Интересно также, что Кип пытается спроецировать постмодернистские дискуссии о сущности сталинского террора на историографические дебаты о Холокосте и использует классификацию подходов, отличающую интенционалистские интерпретации (Сталин и ближайшее окружение видятся как организаторы и главные движущие силы чисток), функционалистские (акцентирующие внимание на работе машины уничтожения и значении вклада в террор “снизу”), обстоятельственные (эксцессы интерпретируются как искажение команд сверху партийными карьеристами на местах, сама же атмосфера охоты на ведьм создает публичный резонанс, ненамеренно расширяя рамки репрессий), а также использование расового критерия (американский историк Э. Вейц, в частности, делает упор на том, что организаторы террора и социальной инженерии наделяли искореняемый “антисоветский элемент” расовыми характеристиками, якобы передающимися из поколения в поколение; впрочем, этот подход не работает безоговорочно в отношении национальных депортаций и репрессий).[3]

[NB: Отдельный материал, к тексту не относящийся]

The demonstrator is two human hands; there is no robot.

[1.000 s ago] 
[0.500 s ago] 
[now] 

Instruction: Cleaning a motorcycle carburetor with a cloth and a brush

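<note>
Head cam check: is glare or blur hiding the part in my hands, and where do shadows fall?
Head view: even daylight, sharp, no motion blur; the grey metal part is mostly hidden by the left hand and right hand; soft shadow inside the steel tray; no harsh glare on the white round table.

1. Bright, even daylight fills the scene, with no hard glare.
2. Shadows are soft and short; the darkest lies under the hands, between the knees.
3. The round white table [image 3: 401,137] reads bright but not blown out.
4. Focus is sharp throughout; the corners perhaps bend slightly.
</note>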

Кип прорабатывает все основные темы историографии в жанре кратких рецензий на работы американских и европейских историков (несомненное преимущество такого количественного анализа – включение, хоть и фрагментарное, немецкой историографии), касающиеся истории сталинской науки, повседневности, гендерных проблем, формирования новой советской идентичности, религиозной жизни, идеологии и внешней политики до и после Второй мировой войны. Обойденной, к сожалению, остается только национальная политика, в описании которой Кип, как и Литвин, немногословен. Подчеркнем, что такой формат анализа полезен и очень информативен, прежде всего для студенческой аудитории. Совместная работа двух историков приобрела бы и более весомое значение, если бы смогла гипотетически включить третью часть, появление которой предвосхищают многие моменты в двух частях монографии и как бы замещает послесловие, где Кип пишет о немецкой “проработке прошлого” (Aufarbeitung der Vergangenheit), политике историографии и, уже полемизируя с “Черной книгой” С. Куртуа, о компаративном изучении авторитарных режимов середины двадцатого столетия, не ограниченном только двумя примерами – сталинской Россией и нацисткой Германией, – несмотря на то, что именно такой бинарный расклад уже имеет собственную историографию.[4] “Здесь постмодернизм и, в частности, ‘культурологический крен’, очень популярный ныне, особенно в США, к несчастью, мало чем способен помочь, – утверждает Кип. – Историки Холокоста совсем недавно возмущались тем, что представление о Катастрофе как культурном феномене привело к появлению работ, компрометирующих себя в этическом отношении и стирающих грань между жертвами и палачами. Это справедливо и в отношении сталинизма. Необходимо, конечно, отдать должное академикам, практикующим постмодернистские подходы, за действительно превосходные истолкования аспектов социальной и культурной жизни. …Однако социальные процессы и культурные адаптации, какой бы интерес они ни представляли в качестве тем для исследования, не могут объяснить феномен сталинизма; весьма рискованными кажутся представления об увлеченных повседневными заботами советских гражданах подобно их современникам за пределами страны, когда за этой повседневностью маячит ‘подчиняющая их идеократическая власть’, которую большинство назвало бы, за неимением лучшего термина, ‘тоталитарной’” (Р. 220).
Согласиться с таким вердиктом можно будет, только лишь заглянув за безоблачные горизонты постмодернизма. Что ж, не менее амбициозная задача, чем проникновение за оказавшийся неожиданно плотным занавес прошлого.